I am currently in the market for a new sub. I have been looking at the SVS and HSU subs almost exclusively. I see today that outlaw has a huge sale on all of their subs and they have peaked my interest. I did a search and it looks like most people say that they are ok. The Outlaw subs were designed by Hsu. I was looking for someone who has a recent model and what they thought if it. Here are the prices they have during the sale. I am looking at the EX mainly. 

EX - $552
Plus - $467

Both with free shipping. I think these are some great deals but have not heard much about them.

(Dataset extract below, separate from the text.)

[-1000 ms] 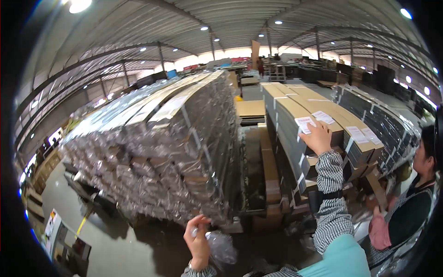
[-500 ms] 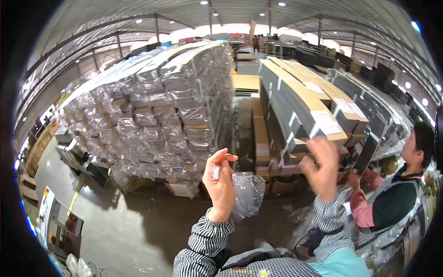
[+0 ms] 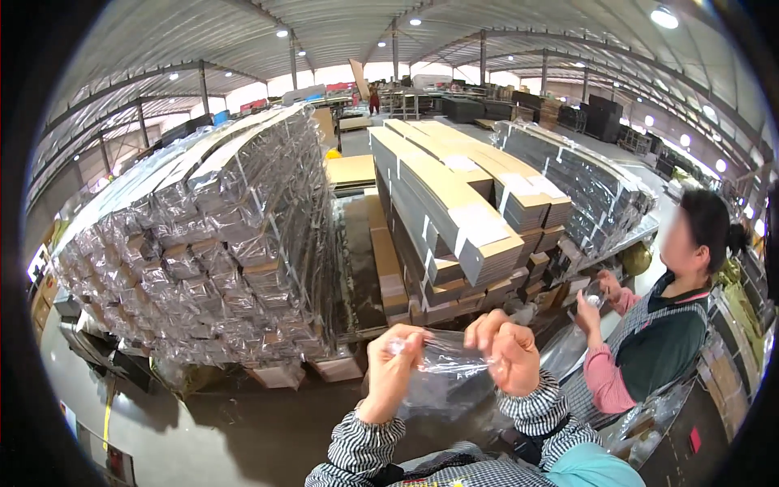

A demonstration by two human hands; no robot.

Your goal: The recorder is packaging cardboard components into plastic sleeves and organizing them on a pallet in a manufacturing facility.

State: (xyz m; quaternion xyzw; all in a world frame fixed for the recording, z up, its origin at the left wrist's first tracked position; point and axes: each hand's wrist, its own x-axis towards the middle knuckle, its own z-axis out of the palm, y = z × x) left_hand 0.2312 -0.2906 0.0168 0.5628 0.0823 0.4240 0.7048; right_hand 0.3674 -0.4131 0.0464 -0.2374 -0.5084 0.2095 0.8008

Here is my current setup. 

Samsung 50' DLP 720p
Harman Kardon Avr 254
Sony BDP-S1000ES
Xbox 360
Wii
Apple 12" powerbook 
Dish Network 612 HD-DVR
Fronts - Polk Audio RTiA5 
Center - Polk Audio CSiA4
Rears - Polk Audio RTiA3's
Sub - Polk Audio PSW110


----------



## eugovector (Sep 4, 2006)

If they perform near their specs, you certainly can't argue with their prices, especially with free shipping.


----------



## tonyvdb (Sep 5, 2007)

I would agree, Outlaw has maintained a good following over the years and makes quality gear. I would say for the price that they are good quality and are in line with SVS HSU and others.


----------



## packetjones (Jul 5, 2010)

Do you think that the EX is a significant upgrade from the plus? It does not appear to be that much better based on the specs and I am curious if it is worth the extra $100. I just dont want to settle for a lesser sub and wish I would have got something better.


----------



## eugovector (Sep 4, 2006)

It looks like you're gaining 3 db (about half again as loud), and 2-3HZ extension. You're sacrificing floorspace to a larger enclosure. Unless you have a large room where you need the gain, I'd say save the $100.


----------



## packetjones (Jul 5, 2010)

Thanks for the info. I am trying to make a decision in the next few days. I am currently planning on moving to a new house that has a more open floor plan then the place I live in now. I am somewhat hesitant to buy a sub before I move since I dont know how big the new place will be exactly. I am pretty sure I will be happy with either though. Decisions, decisions.


----------



## ironglen (Mar 4, 2009)

Looks like a great deal to me. Place either one carefully in a room and I'm sure you'll have excellent sound. Short of spending a lot more money on a different sub altogether, or buying two of these you probably can't go wrong with either model.


----------